Herfstdag
Heer: het is tijd. De zomer was zeer groots.
Leg op de zonnewijzers thans uw schaduw,
en stel de velden aan de winden bloot.
Beveel de laatste vruchten rijp te zijn;
verleen hun nog twee zuidelijker dagen,
stuw hen naar de voleinding, Heer, en jaag
de laatste zoetheid in de zware wijn.
Wie nu geen huis heeft, bouwt het ook niet meer.
Wie nu alleen is, zal het nog lang blijven,
zal waken, lezen, lange brieven schrijven,
in lanen rusteloos dwalen, telkens weer,
als op de wind de blaren zullen drijven.
Vertalen van literatuur is, als je het niet om den brode doet, een vorm van je iets toeëigenen. Nu wil je je in het algemeen datgene toeëigenen wat je ‘mooi’ vindt, waarvan je houdt.

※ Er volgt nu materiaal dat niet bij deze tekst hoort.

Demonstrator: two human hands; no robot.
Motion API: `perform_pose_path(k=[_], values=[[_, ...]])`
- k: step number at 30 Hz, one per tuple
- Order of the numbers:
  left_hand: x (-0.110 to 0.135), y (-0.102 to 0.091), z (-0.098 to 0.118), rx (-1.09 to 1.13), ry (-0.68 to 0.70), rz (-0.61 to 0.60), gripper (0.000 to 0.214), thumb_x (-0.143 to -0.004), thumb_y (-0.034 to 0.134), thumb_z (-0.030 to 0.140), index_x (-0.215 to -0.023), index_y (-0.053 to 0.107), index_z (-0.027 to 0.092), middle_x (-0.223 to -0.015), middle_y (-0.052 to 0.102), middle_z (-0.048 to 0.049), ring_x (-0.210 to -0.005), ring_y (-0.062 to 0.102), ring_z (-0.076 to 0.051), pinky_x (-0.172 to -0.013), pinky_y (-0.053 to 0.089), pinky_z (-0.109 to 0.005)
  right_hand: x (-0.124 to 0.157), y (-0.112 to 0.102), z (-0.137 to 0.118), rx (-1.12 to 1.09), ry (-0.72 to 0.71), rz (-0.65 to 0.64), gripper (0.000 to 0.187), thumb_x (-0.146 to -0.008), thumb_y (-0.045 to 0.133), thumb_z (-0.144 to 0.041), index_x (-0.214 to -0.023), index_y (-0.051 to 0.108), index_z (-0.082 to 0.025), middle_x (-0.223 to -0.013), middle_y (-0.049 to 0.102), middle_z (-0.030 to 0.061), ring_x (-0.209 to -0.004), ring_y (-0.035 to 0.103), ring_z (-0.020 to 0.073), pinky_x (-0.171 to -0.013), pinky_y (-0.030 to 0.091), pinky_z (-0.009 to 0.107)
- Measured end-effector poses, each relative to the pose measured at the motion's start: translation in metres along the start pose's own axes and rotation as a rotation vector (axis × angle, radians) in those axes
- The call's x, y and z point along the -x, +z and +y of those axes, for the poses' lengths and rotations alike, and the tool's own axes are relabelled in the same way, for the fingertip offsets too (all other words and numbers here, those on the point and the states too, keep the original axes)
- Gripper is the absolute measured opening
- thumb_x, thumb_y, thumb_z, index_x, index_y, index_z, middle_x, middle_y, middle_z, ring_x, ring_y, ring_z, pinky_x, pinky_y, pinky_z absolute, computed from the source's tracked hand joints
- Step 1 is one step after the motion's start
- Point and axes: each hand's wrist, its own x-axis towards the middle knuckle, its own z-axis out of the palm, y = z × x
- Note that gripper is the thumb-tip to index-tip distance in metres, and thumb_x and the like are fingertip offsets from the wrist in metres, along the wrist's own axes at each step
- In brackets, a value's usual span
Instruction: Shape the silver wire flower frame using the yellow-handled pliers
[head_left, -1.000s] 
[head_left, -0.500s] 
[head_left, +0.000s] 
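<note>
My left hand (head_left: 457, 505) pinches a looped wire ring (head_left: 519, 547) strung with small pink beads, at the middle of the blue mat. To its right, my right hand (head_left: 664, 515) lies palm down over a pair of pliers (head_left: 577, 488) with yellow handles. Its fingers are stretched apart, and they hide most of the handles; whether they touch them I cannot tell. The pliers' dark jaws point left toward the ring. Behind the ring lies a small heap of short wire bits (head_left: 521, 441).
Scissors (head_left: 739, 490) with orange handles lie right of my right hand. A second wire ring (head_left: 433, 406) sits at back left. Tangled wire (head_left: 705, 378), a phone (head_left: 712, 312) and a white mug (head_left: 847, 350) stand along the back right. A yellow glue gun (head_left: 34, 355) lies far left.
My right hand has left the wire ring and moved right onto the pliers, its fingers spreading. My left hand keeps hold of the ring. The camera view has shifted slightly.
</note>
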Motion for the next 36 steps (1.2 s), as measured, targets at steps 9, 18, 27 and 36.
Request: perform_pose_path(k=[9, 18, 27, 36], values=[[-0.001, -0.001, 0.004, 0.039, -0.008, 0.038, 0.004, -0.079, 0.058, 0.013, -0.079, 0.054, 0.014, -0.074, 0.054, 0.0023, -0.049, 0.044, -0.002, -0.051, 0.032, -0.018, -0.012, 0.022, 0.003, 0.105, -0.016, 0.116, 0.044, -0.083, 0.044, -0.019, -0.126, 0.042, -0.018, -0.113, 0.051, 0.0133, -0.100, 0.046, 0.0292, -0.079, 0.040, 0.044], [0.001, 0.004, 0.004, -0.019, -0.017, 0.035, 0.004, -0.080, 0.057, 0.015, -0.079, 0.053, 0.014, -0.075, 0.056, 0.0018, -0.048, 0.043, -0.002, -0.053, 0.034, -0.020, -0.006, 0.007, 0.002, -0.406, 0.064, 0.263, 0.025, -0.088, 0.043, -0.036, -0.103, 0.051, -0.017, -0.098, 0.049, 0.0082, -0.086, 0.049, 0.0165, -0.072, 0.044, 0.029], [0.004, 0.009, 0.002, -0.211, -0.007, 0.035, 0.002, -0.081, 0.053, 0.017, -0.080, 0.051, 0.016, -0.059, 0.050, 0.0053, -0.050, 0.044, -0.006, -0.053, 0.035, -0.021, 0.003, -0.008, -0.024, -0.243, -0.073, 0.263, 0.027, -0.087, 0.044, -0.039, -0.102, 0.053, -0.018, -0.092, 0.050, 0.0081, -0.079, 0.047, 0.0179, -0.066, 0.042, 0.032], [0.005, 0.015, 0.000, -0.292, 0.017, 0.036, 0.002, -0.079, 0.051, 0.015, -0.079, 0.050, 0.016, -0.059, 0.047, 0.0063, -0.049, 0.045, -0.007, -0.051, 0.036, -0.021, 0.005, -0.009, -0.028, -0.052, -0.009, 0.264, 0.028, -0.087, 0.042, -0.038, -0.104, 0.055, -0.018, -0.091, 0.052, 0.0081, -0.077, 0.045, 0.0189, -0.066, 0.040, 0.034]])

Omdat Rilke's Herbsttag het mooiste buitenlandse gedicht is dat ik ken, heb ik juist dàt getracht te vertalen.
In m'n waardering ervoor sta ik bepaald niet alleen - ik heb nu eenmaal een weinig originele, traditionele smaak. Reinold Kuipers heeft het vóór de oorlog al vertaald, Maarten Biesheuvel heeft het opgenomen in éen van z'n mooiste verhalen, Regen. Niettemin is het toch nog verreweg het mooiste onderdeel van dat verhaal. Maartje Luccioni heeft de eerste helft van de achtste versregel als titel gekozen voor haar eerste roman, de Vlaming Jaak Stervelynck deed dat elf jaar eerder al: Die thans geen huis heeft.
Ik heb de vraag nog niet beantwoord waarom ik Herbsttag het mooiste buitenlandse gedicht vind dat ik ken. Dat kan ik ook niet. In ieder geval: het gedicht is af, afgerond. Het roept geen vragen op maar verzoent je met een ervaring, met iets wat je weet maar dat je je nog niet bewust hebt gemaakt: de ervaring ergens definitief te laat voor te zijn.

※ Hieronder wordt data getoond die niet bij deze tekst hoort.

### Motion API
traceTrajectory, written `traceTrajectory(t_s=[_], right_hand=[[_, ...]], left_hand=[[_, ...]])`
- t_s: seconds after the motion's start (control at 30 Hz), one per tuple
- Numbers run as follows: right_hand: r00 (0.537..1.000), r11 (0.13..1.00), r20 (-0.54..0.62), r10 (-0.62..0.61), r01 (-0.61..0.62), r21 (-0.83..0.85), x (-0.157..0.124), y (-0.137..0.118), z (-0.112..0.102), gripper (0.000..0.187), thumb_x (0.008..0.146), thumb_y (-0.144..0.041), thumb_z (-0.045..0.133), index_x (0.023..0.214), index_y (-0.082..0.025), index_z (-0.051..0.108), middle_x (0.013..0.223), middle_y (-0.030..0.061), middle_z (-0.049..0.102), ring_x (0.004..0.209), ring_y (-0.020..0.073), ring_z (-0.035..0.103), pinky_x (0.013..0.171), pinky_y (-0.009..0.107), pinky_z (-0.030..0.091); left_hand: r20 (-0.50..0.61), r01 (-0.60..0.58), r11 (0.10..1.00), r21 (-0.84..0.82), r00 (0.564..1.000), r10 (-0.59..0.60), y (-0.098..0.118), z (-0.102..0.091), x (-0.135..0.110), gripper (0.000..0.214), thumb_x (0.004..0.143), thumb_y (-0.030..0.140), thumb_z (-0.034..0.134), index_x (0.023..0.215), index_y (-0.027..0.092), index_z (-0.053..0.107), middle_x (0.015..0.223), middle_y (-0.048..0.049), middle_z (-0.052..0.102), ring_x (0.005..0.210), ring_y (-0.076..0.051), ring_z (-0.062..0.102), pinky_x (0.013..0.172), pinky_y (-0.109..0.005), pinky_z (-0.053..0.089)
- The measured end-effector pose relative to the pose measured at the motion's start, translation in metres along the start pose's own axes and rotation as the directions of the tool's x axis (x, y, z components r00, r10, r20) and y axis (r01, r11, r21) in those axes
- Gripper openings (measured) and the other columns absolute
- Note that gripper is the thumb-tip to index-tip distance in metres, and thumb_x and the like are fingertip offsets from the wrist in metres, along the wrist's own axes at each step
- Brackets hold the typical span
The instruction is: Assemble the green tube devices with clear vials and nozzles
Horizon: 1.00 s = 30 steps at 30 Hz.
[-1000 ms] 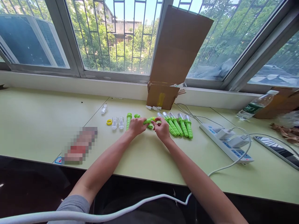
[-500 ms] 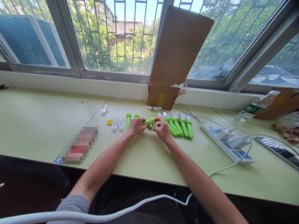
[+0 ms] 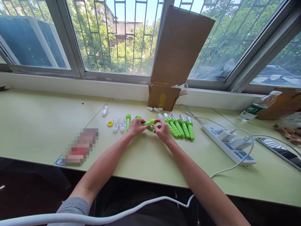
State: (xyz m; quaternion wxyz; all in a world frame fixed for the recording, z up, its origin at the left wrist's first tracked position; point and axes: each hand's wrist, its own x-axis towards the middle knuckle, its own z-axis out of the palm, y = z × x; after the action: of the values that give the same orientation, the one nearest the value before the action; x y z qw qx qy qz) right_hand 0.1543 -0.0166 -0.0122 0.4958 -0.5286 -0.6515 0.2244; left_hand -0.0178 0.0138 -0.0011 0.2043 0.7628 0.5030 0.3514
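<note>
Just above the table my left hand (image 3: 136, 126) is closed around a green ribbed handle (image 3: 147, 122) lying nearly level. My right hand (image 3: 163, 131) pinches its yellow-ringed right end; part of that end is hidden by the fingers. Left of my left hand lies another green handle (image 3: 128, 121), and a further one (image 3: 138, 116) shows behind the knuckles. Two clear plastic caps (image 3: 118, 124) stand farther left, beside a yellow ring (image 3: 110, 123). To the right of my right hand lie several green handles with clear caps (image 3: 181, 127) in a row.
A cardboard box (image 3: 162, 95) with a raised flap stands against the window ledge. A white power strip (image 3: 229, 146) with chargers and cables lies at right, near a phone (image 3: 279, 152) and a tilted plastic bottle (image 3: 260, 106). A small clear piece (image 3: 105, 110) lies back left.
The green handle left of my left hand has shifted slightly left. Both hands stay on the held handle, with only small finger movement.
</note>
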Motion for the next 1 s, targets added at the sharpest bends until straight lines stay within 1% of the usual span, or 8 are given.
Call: traceTrajectory(t_s=[0.13, 0.23, 0.33, 0.43, 0.57, 0.67, 0.8, 1.0], right_hand=[[1.0, 0.999, 0.013, -0.021, 0.022, -0.034, 0.0, 0.001, 0.0, 0.04, 0.071, -0.048, 0.065, 0.096, -0.018, 0.054, 0.067, 0.0014, 0.062, 0.044, 0.0146, 0.054, 0.046, 0.03, 0.043], [0.999, 0.998, -0.015, -0.041, 0.04, -0.044, 0.001, 0.003, 0.0, 0.041, 0.071, -0.05, 0.065, 0.094, -0.018, 0.054, 0.074, 0.0036, 0.064, 0.044, 0.0136, 0.053, 0.047, 0.029, 0.042], [0.992, 0.993, -0.082, -0.095, 0.089, -0.079, 0.002, 0.006, 0.001, 0.039, 0.074, -0.053, 0.062, 0.091, -0.018, 0.055, 0.082, 0.0062, 0.065, 0.044, 0.0117, 0.051, 0.047, 0.029, 0.041], [0.985, 0.988, -0.117, -0.129, 0.117, -0.104, 0.001, 0.008, 0.0, 0.04, 0.074, -0.056, 0.061, 0.087, -0.018, 0.057, 0.086, 0.0073, 0.065, 0.043, 0.0105, 0.048, 0.047, 0.029, 0.04], [0.988, 0.996, -0.137, -0.07, 0.063, -0.056, 0.0, 0.007, -0.001, 0.043, 0.071, -0.058, 0.063, 0.086, -0.018, 0.057, 0.078, 0.0057, 0.065, 0.041, 0.0106, 0.046, 0.045, 0.028, 0.037], [0.991, 1.0, -0.135, -0.018, 0.017, -0.01, -0.001, 0.004, -0.001, 0.046, 0.069, -0.06, 0.065, 0.086, -0.019, 0.057, 0.069, 0.0035, 0.064, 0.04, 0.0124, 0.048, 0.044, 0.028, 0.036], [0.992, 1.0, -0.128, -0.006, 0.003, -0.019, -0.001, 0.001, 0.0, 0.046, 0.068, -0.061, 0.065, 0.085, -0.019, 0.057, 0.06, 0.0016, 0.062, 0.041, 0.0152, 0.051, 0.046, 0.029, 0.038], [0.991, 0.999, -0.134, -0.02, 0.013, -0.051, 0.0, -0.001, 0.0, 0.045, 0.07, -0.061, 0.064, 0.086, -0.019, 0.057, 0.053, -0.0008, 0.058, 0.041, 0.0162, 0.051, 0.049, 0.03, 0.038]], left_hand=[[0.035, 0.002, 0.999, -0.049, 0.999, -0.001, -0.002, -0.001, 0.001, 0.04, 0.069, 0.052, 0.065, 0.082, 0.016, 0.074, 0.059, -0.0014, 0.06, 0.056, -0.011, 0.049, 0.051, -0.024, 0.031], [0.052, -0.022, 0.999, -0.044, 0.998, 0.024, -0.001, -0.002, 0.001, 0.042, 0.071, 0.055, 0.063, 0.08, 0.015, 0.073, 0.056, -0.0015, 0.058, 0.056, -0.011, 0.05, 0.052, -0.024, 0.032], [0.036, -0.079, 0.997, 0.006, 0.996, 0.079, 0.001, -0.002, -0.001, 0.041, 0.074, 0.054, 0.062, 0.086, 0.016, 0.073, 0.066, -0.0032, 0.064, 0.061, -0.013, 0.054, 0.056, -0.024, 0.035], [0.012, -0.125, 0.982, 0.142, 0.992, 0.124, 0.004, -0.003, -0.003, 0.036, 0.075, 0.048, 0.064, 0.098, 0.02, 0.07, 0.079, -0.0042, 0.068, 0.071, -0.016, 0.059, 0.062, -0.025, 0.038], [0.033, -0.208, 0.924, 0.321, 0.977, 0.209, 0.009, -0.003, -0.005, 0.029, 0.079, 0.038, 0.063, 0.104, 0.023, 0.066, 0.1, -0.0063, 0.068, 0.085, -0.019, 0.061, 0.069, -0.028, 0.04], [0.04, -0.199, 0.901, 0.385, 0.979, 0.2, 0.01, -0.002, -0.006, 0.024, 0.083, 0.036, 0.057, 0.1, 0.02, 0.065, 0.099, -0.0081, 0.067, 0.084, -0.02, 0.062, 0.07, -0.03, 0.041], [0.023, -0.173, 0.905, 0.388, 0.984, 0.178, 0.01, 0.0, -0.006, 0.023, 0.084, 0.037, 0.056, 0.096, 0.019, 0.066, 0.094, -0.0085, 0.068, 0.082, -0.021, 0.062, 0.069, -0.03, 0.041], [-0.018, -0.131, 0.944, 0.304, 0.989, 0.144, 0.008, 0.001, -0.005, 0.024, 0.081, 0.04, 0.059, 0.094, 0.021, 0.068, 0.087, -0.0055, 0.07, 0.079, -0.019, 0.063, 0.068, -0.028, 0.04]])
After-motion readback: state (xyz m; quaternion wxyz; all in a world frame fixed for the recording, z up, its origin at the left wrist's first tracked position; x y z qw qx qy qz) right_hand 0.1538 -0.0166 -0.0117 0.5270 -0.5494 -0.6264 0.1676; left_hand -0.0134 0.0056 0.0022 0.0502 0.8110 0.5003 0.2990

Wat de vertaling betreft: ik heb geprobeerd zo dicht mogelijk bij het origineel te blijven en ook ritme en rijm daarvan te handhaven. Dat kon natuurlijk niet. Ik ben er, bijv., niet in geslaagd het verholen rijm -uhren/Fluren (rg. 2,3) door een equivalent weer te geven. Ook moest ik in rg. 2 vanwege het metrum ‘thans’ invoegen. Kuipers hoefde, in zijn tijd, nog niets in te voegen, omdat hij nog van ‘uw’ ‘uwe’ kon maken: ‘Leg uwe schaduw op de zonnewijzers’.
Bezwaarlijker dan de ingelaste aanroep ‘Heer’ in rg. 6 is het onvolkomen rijm ‘dagen’ (rg. 5) - ‘Jaag’ (rg. 6). Ik heb overwogen het eerste woordje ‘de’ uit rg. 7 na ‘jaag’ aan het eind van rg. 6 te plaatsen. Maar het middel is erger dan de kwaal: wat je aan rijm daarmee wint, verlies je aan metrum door het dan wel erg ongelukkige enjambement.
In rg. 9 is, wederom wegens het metrum, ‘nog’ ingevoegd; misschien past dat woordje trouwens beter ná dan vóór ‘lang’. De laatste regels tenslotte wijken nog het meest af van het origineel. Het leek me ongelukkig om, bij ons, blaren te laten drijven zonder toevoeging van de woorden ‘op de wind’. ‘Blaren die drijven op de wind’ is weliswaar ook niet erg geslaagd, maar blaren die zonder meer drijven nog minder. Die wind moest dus te hulp worden geroepen. Aan ‘telkens weer’ voor ‘hin und her’ (rg. 11) heb ik de voorkeur gegeven boven ‘heen en weer’; dat ‘heen enweer’ zit overigens al in het woord ‘dwalen’. In de laatste versregel heb ik, om geen voet te kort te komen, ‘zullen’ ingevoegd.